Make a stale bot, learn GitHub Actions

A few months ago I had the chance to play with the first Beta of GitHub Actions but for some reasons it didn’t click for me: the point-and-click interface, the HCL syntax and the confusion in the market place put me back to my comfort zone, in the good company of the usual CI/CD systems we all have been using for years now.

Fast forward to a few weeks ago, when GitHub announced that Actions were finally approaching general availability; a couple of days later, my personal GitHub account was promptly enrolled in the Beta program. It was time to give it another try, and this is the story of my second attempt at learning Actions.

Introducing the Stale Bot

When I learn something new, it’s vital for me to have some sort of prototype I can change and evolve as I ramp up on the subject. That’s why after few basic experiments and a couple of easy projects ported from other CI/CD platforms, I challenged myself to write a GitHub bot implemented in a single Workflow with minimum recourse to 3rd party Actions.

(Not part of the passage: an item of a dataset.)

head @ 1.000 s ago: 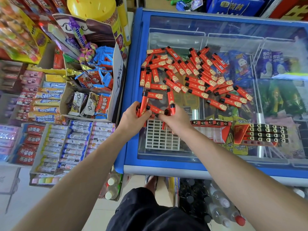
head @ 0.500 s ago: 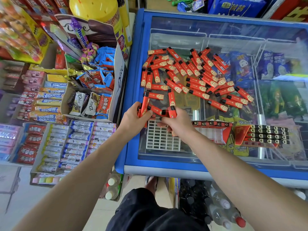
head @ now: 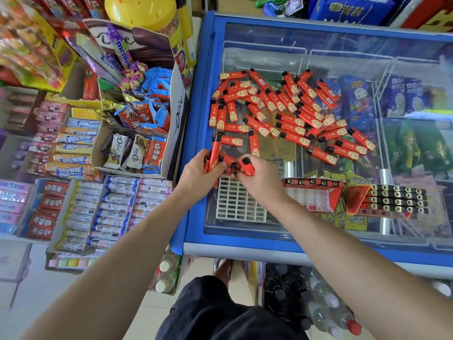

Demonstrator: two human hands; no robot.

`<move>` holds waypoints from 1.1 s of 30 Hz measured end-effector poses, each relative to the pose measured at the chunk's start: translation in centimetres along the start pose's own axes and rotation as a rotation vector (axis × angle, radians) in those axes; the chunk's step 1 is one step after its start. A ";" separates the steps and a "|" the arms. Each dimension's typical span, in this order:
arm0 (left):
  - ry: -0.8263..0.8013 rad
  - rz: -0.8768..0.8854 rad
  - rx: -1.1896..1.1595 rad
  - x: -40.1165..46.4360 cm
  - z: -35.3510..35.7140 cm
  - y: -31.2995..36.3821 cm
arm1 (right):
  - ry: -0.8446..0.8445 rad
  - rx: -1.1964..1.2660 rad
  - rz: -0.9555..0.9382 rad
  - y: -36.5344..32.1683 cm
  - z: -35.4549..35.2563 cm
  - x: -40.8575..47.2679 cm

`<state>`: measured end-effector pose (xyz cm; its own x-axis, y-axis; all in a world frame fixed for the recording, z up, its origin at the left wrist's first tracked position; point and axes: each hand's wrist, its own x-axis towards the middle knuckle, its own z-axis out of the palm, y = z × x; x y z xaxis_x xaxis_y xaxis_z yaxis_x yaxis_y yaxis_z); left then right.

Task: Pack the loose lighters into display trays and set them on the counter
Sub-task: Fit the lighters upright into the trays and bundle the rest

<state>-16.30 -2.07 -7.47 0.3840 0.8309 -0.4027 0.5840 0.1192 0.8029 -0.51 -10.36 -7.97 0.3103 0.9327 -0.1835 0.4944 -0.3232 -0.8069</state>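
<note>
Covering the freezer lid (head: pixel 318 38), a heap of loose red lighters (head: pixel 282 106) lies beyond a white grid tray (head: pixel 235 204). Over the tray's far edge, the left hand (head: pixel 198 173) grips upright lighters while the right hand (head: pixel 257 177) pinches one lighter (head: pixel 246 165)

A shop: candy racks (head: pixel 81 192) beside a glass-topped freezer (head: pixel 318 246).

Red loose lighters (head: pixel 282 111) with black caps lie scattered flat in a heap on the glass freezer lid (head: pixel 343 57), filling its middle toward the far edge. Near the front edge lie a bare white grid tray (head: pixel 235 204), a partly filled red tray (head: pixel 313 192), and a full tray (head: pixel 394 200) of upright lighters.
</note>
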 end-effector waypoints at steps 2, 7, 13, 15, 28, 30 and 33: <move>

The requirements are admittedly idiotic but they made a good excuse to learn how to:

use scheduled Workflows
execute jobs conditionally
interact with the GitHub API from a Workflow

Requirements

A stale bot is an automated mechanism responsible for marking issues and pull requests as “stale” when there’s no activity around them after a given amount of time. For the sake of simplicity, we’ll limit the scope of the bot to issues only.

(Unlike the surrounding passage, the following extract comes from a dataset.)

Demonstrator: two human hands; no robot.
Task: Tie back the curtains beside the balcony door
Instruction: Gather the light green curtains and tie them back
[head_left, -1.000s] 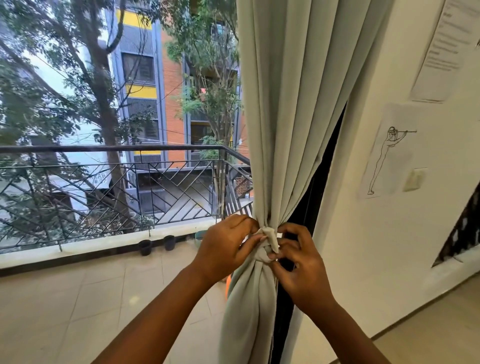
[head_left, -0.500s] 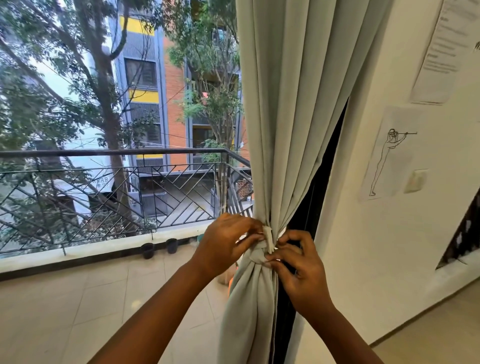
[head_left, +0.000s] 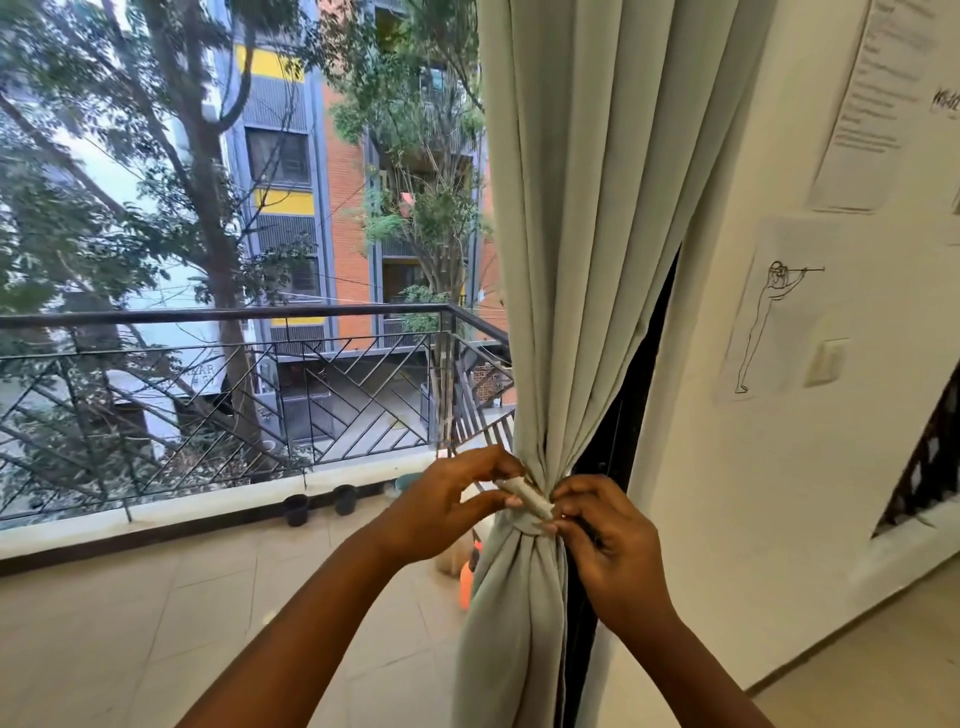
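Left hand (head_left: 441, 512) pulled leftward, drawing pale fabric tie strip (head_left: 524, 498) out; both hands' fingers pinch it, right hand (head_left: 605, 540) at gathered grey-green curtain (head_left: 582, 260).

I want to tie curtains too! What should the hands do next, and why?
Probably pull the loose pale tie end snug. The left hand and right hand both pinch it, and the pale grey-green fabric curtain is already cinched by the band.

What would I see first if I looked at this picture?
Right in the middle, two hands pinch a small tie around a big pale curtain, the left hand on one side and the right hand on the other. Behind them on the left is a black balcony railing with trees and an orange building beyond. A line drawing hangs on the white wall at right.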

The requirements are the following. For each issue on a GitHub repository:

Apply the label stale after 30 days without any kind of activity,
remove the label stale when there’s activity on the issue,
close the issue if it’s been stale for more than 15 days.

Create the Workflow

First of all, let’s create a GitHub Workflow. You can do it from the GitHub UI or by simply creating a yaml file under .github/workflows/ at the root of your repo. You might have different Workflows defined for a single repo and the name of the file can be whatever, in my case it is stalebot.yaml. We also have to give our Workflow a name that will be displayed in GitHub UI: let’s call it “Stale Bot”. Our yaml file will look like this:

name: Stale Bot

Determine when the Workflow has to run

We have to tell GitHub when we want to run our Workflow and we can do it with the keyword on. According to our requirements, the Workflow should be triggered by different events:

Every night, to attach the stale label and to close issues that’ve been stale long enough.
Every time the issue is edited, or a label or milestone is attached.
Every time somebody leaves a comment on the issue.

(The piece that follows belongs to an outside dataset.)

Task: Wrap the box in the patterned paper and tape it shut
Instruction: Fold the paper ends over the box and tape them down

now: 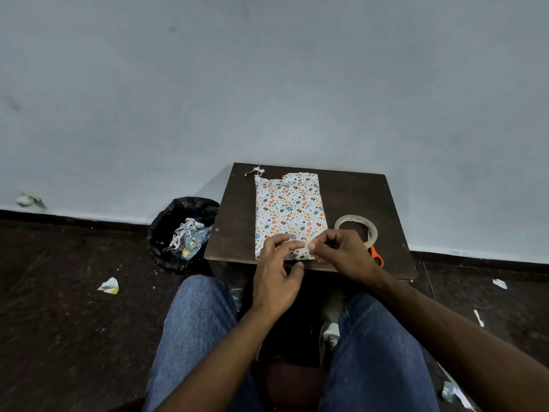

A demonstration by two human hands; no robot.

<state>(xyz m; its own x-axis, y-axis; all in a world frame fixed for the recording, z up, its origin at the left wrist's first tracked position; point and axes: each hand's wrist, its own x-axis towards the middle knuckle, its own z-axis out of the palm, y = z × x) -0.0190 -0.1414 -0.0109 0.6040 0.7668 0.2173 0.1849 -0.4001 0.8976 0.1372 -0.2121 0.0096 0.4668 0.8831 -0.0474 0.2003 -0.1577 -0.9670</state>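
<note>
Head view: small dark surface (350, 200) against a pale wall, its near edge just above the person's knees. The box (288, 212), already covered in patterned paper, lies lengthwise on the left half — its near end sits right at the surface's near edge, far end close to the back edge. Bare strip at 9 o'clock of the box is narrow; the widest open room is at 2 o'clock, the back right corner. At 4 o'clock of the box, just beside it: tape roll (356, 230), lying flat, with orange scissors (376, 256) near the right edge, partly hidden by the right wrist. Paper scrap (256, 171) at the back left corner.

Off the left edge, on the floor: bin with black liner (178, 233), paper scraps inside.

Left hand (277, 275) — fingers spread and loosely bent, fingertips resting on the box's near end, thumb out over the near edge. Right hand (341, 254) — fingers curled in, thumb and forefinger pinched at the box's near right corner; can't tell what's in the pinch.
</note>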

To run a Workflow periodically at a given time, we can use the schedule keyword, followed by one or more intervals defined in POSIX syntax, like in a crontab file. For example, if we want our bot to run every night at midnight, we add:

on:
  schedule:
    - cron: "0 0 * * *"

To also run the workflow every time an issue has activity, we add the issues keyword, so that the previous snippet will look like this:

on:
  schedule:
    - cron: "0 0 * * *"
  issues:

GitHub API sends different events for different things that happen to issues: by leaving the issues mapping empty, we accept the defaults. You can see what’s the default for any value of the on keyword in the docs page about events; in our case, the default value for issues is “any possible kind of interaction” which is a bit too much. That’s not a problem because we can limit the kind of events that trigger our bot by listing them explicitly in a sequence under the keyword types, like this:

on:
  schedule:
    - cron: "0 0 * * *"
  issues:
    types: [edited, milestoned, labeled]

Our bot will be then summoned when an issue is edited, a milestone is added or a label is attached. Since we also want the bot to be activated when somebody leaves a comment on the issue, we need one more event on our on mapping, specifically the issue_comment event:

on:
  schedule:
    - cron: "0 0 * * *"
  issues:
    types: [edited, milestoned, labeled]
  issue_comment:

The default types for the issue_comment event work for us, no need to add a types keyword here.

Define the jobs

A Workflow consists of a set of jobs that will be run in parallel; each job consists of a sequence of steps that will be run one after another. We’re going to define a single job named stale-bot-logic containing one step for each requirement we have, for a total of three steps. Since we can choose the platform on which our workflow will run, we pick Linux, specifically ubuntu-latest. Let’s add this to our workflow yaml definition:

on:
  schedule:
    - cron: "0 0 * * *"
  issues:
    types: [edited, milestoned, labeled]
  issue_comment:

jobs:
  stale-bot-logic:
    runs-on: ubuntu-latest
    steps:

A step can either run a command on the host running the Workflow, or run a Docker container or execute a special kind of node.js applications called Actions. There are a lot of Actions available, ready to be included in a Workflow; to have a better idea you can browse the GitHub market place - chances are that somebody else already solved a problem you’re having and no wheels will be reinvented that day.

Mark issue stale

The first step of the job will be marking an issue as stale after a certain amount of time: this means we need to query the GitHub API and guess what: there’s an Action for that. The Action we need is called actions/github-script and it’ll be the only one we’re going to use. It exposes a Javascript client that can make API calls straight from the yaml code. The Workflow will then look more or less like this (on section omitted for brevity):

jobs:
  stale-bot:
    runs-on: ubuntu-latest
    steps:
      - name: Mark stale
        uses: actions/github-script@0.2.0
        with:
          github-token: ${{ github.token }}
          script: // Here it goes some Javascript code that uses the GitHub API client

The uses keyword will tell the CI system we want to use a certain action at the version 0.2.0. Actions may expose few parameters you can use to configure their behaviour (refer to each Action’s docs for the details) and that’s what the with keyword is for: we’ll pass in a valid GitHub token using the param github-token and some Javascript code using the param script.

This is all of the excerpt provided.